Looking at the listing below, retype exactly the lines starting at the one containing "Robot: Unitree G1" and ending at the one containing "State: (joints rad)", both included, and nothing else.

• [RAW DATA]
---*---

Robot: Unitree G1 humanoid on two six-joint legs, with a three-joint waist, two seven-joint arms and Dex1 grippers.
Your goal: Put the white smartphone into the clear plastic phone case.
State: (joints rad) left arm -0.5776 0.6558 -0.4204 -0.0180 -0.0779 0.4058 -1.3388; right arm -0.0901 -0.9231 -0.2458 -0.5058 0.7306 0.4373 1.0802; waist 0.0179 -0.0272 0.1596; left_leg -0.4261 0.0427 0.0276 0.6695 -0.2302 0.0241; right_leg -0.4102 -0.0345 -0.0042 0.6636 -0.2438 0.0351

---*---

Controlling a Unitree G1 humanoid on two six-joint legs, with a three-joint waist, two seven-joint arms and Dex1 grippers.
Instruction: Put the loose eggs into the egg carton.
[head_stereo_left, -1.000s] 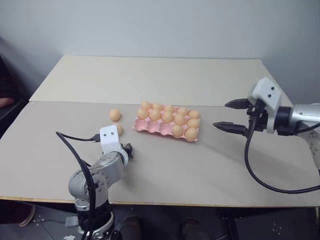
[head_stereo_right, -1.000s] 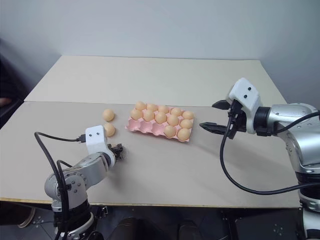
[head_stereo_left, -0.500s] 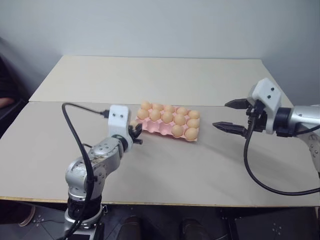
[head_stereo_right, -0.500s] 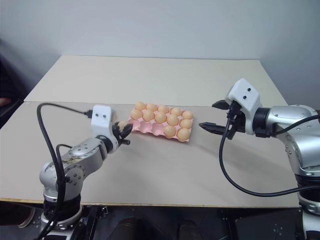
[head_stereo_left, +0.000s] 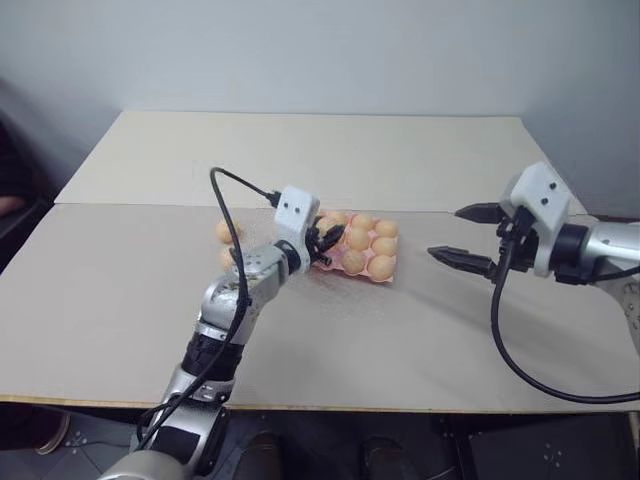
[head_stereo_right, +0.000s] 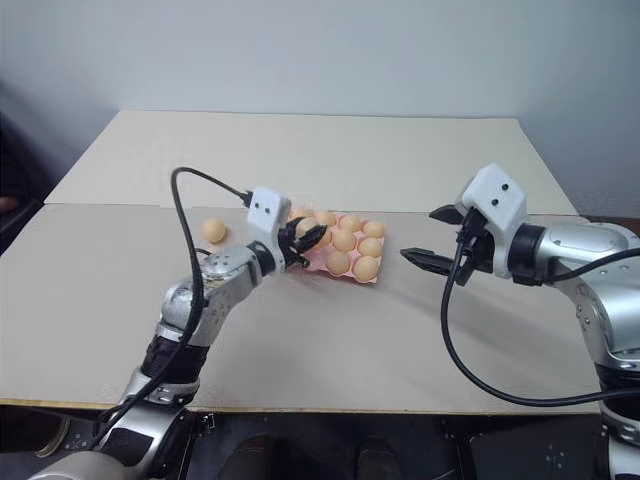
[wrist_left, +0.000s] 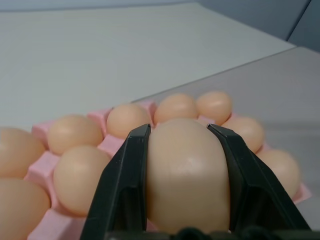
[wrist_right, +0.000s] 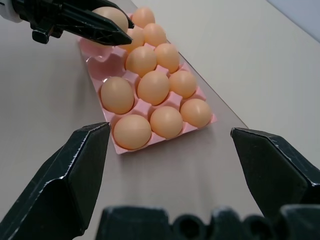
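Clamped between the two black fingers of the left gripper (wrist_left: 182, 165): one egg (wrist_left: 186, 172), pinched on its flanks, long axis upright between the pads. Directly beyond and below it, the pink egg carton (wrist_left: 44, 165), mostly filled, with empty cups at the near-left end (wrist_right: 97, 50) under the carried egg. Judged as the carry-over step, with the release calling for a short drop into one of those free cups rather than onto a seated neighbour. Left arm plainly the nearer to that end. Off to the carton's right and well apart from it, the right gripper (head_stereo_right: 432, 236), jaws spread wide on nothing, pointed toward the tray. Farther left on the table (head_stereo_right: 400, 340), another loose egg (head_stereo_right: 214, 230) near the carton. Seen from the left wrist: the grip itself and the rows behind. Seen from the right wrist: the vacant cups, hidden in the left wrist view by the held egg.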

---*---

• [TASK OUTPUT]
Robot: Unitree G1 humanoid on two six-joint legs, with a three-joint waist, two seven-joint arms and Dex1 grippers.
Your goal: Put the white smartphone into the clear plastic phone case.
State: (joints rad) left arm -0.5776 0.6558 -0.4204 -0.0180 -0.0779 0.4058 -1.3388; right arm -0.0901 -0.9231 -0.2458 -0.5058 0.7306 0.4373 1.0802; waist 0.0179 -0.0272 0.1596; left_leg -0.4261 0.0427 0.0276 0.6695 -0.2302 0.0241; right_leg -0.4102 -0.0345 -0.0042 0.6636 -0.2438 0.0351

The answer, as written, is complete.